Five cartography books you’ll definitely want to see
These five exquisite books explore the history of maps and cartography, from Ptolemy to the Internet.
Very few art forms have been a source of astonishment as maps have been. They are a language in themselves, one which uses the most meticulous observation, as well as the most elevated imagination. When we visualize the world we are unable to see is a way of understanding the general narrative of the happenings in the world. We now present you with five books that explore the science of cartography in five different angles. Enjoy.
Map As Art: Contemporary Artists Explore Cartography
This book presents the current panorama of cartography. It features 360 creations by a series of artists, both renowned and emerging, including Maria Kalman, Paula Scher and Olafur Eliasson. Complementing the maps are essays by Gayle Clemans, which add an interesting perception of each of the artists’ creative processes.
You Are Here: Personal Geographies and Other Maps of the Imagination
This beautiful compilation of maps and thoughts on maps explores, vastly, the human condition. The book contains fifty coloured and fifty black and white illustrations that range from a humorous diplomatic map of Europe and Asia, to a canine vision of the world. A collection of essays contextualise each map within a conceptual narrative that explores the human compulsion to map our place in the universe.
Strange Maps: An Atlas of Cartographic Curiosities
Based on an excellent blog with the same name, this volume contains 138 of the best and most arresting maps the blog has published over the past three years. Its main concern is compiling small treasures that map parts of a forgotten world or that are unknown. Ranging from the world depicted in Orwell’s 1984 to a colored map of Thomas Moore’s Utopia. The book is full of invaluable anecdotes of our collective conception of the world through centuries.

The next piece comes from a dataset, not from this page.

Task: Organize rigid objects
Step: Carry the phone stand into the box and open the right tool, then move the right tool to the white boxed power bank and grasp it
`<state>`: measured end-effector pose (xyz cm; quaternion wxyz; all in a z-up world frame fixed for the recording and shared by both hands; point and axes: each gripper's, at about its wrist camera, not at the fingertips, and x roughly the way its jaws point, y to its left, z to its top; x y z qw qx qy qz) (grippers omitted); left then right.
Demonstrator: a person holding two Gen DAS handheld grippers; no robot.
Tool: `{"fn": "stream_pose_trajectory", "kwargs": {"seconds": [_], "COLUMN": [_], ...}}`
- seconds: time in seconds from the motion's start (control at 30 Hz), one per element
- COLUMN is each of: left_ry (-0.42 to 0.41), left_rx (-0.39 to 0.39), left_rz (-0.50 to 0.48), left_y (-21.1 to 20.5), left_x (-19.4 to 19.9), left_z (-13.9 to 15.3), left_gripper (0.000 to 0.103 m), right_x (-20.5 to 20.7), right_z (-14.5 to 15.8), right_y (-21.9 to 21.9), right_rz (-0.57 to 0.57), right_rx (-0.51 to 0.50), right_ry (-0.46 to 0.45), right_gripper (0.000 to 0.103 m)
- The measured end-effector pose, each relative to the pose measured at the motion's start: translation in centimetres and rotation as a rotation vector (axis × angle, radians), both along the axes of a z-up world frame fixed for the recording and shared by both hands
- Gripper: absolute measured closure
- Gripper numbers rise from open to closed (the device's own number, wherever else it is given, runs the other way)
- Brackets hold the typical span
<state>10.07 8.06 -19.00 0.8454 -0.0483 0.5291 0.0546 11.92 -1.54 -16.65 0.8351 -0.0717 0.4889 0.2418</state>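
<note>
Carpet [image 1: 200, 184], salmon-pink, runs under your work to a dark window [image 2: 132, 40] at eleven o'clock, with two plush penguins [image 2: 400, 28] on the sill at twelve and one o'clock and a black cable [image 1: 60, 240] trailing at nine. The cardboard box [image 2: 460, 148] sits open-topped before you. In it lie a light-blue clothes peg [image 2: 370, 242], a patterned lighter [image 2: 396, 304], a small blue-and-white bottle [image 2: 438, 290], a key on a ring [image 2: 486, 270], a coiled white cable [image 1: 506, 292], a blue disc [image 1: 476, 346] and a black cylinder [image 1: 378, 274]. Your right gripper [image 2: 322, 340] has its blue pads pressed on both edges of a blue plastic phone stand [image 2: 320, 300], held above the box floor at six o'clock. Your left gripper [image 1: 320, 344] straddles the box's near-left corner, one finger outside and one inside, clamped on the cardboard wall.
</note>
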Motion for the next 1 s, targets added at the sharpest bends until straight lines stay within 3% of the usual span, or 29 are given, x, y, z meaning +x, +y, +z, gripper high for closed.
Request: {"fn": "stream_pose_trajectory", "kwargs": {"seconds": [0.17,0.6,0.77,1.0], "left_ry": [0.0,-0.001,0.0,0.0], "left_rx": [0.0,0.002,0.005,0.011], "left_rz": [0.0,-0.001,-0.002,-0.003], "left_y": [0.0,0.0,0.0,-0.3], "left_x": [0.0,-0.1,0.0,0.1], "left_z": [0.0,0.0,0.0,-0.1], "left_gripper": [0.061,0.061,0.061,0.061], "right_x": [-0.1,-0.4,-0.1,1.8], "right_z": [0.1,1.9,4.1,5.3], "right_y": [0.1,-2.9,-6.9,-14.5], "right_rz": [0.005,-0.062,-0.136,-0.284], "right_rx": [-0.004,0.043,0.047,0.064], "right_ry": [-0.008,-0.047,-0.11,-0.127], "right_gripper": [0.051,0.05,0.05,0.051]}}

Cartographies of Time: A History of the Timeline
This book outlines the history of the graphic time representations of Europe and the United States since 1450 and to this day. The splendidly illustrated collection presents the timelines of Middle Age manuscripts, and as if it were also a timeline, it explores blogs and Internet websites.
Maps of the Imagination: The writer as Cartographer
This alludes to the fascinating manner in which maps are actually visual narratives. Peter Turchi explores how some of the greatest narrators of literary history used maps as narrative devices, revealing notable similarities between cartography, traditionally perceived as an analytical science and the art of writing fictions. From Melville to Nabokov or Stevenson, the book presents hundreds of extraordinary illustrations about iconic literary works.